* [COLLECTED DATA]

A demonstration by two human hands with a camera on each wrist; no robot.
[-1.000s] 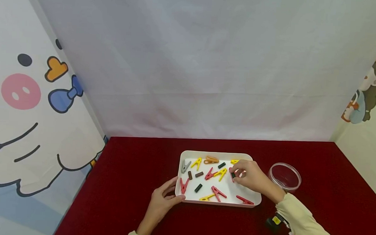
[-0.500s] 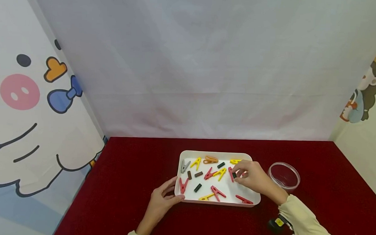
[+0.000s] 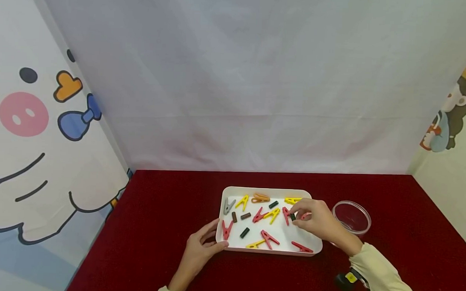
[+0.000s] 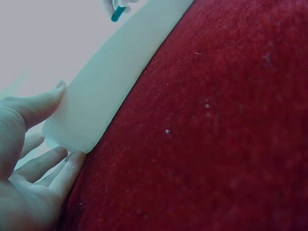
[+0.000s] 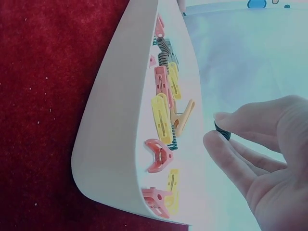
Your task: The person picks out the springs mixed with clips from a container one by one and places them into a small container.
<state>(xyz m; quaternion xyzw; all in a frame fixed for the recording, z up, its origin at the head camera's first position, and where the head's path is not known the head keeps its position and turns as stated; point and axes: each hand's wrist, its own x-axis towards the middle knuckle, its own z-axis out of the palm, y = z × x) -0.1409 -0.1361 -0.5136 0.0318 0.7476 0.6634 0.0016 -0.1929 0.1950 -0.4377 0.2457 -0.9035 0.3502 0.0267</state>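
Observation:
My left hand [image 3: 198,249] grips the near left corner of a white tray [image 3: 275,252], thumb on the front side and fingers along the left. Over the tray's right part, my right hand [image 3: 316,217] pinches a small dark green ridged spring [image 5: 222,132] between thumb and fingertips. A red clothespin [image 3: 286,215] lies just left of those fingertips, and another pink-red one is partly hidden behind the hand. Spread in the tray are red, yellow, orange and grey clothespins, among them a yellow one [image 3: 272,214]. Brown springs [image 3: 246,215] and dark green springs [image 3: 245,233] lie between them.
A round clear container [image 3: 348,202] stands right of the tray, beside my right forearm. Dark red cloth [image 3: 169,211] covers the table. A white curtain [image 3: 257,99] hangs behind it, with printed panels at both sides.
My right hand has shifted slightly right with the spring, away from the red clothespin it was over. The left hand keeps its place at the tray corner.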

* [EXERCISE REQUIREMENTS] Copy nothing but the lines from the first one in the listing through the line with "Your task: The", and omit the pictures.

* [COMPLETED EXERCISE]
A demonstration by two human hands with a camera on each wrist; no robot.
[-1.000s] 
[-0.500s] 
[+0.000s] 
[+0.000s] 
[+0.000s] 
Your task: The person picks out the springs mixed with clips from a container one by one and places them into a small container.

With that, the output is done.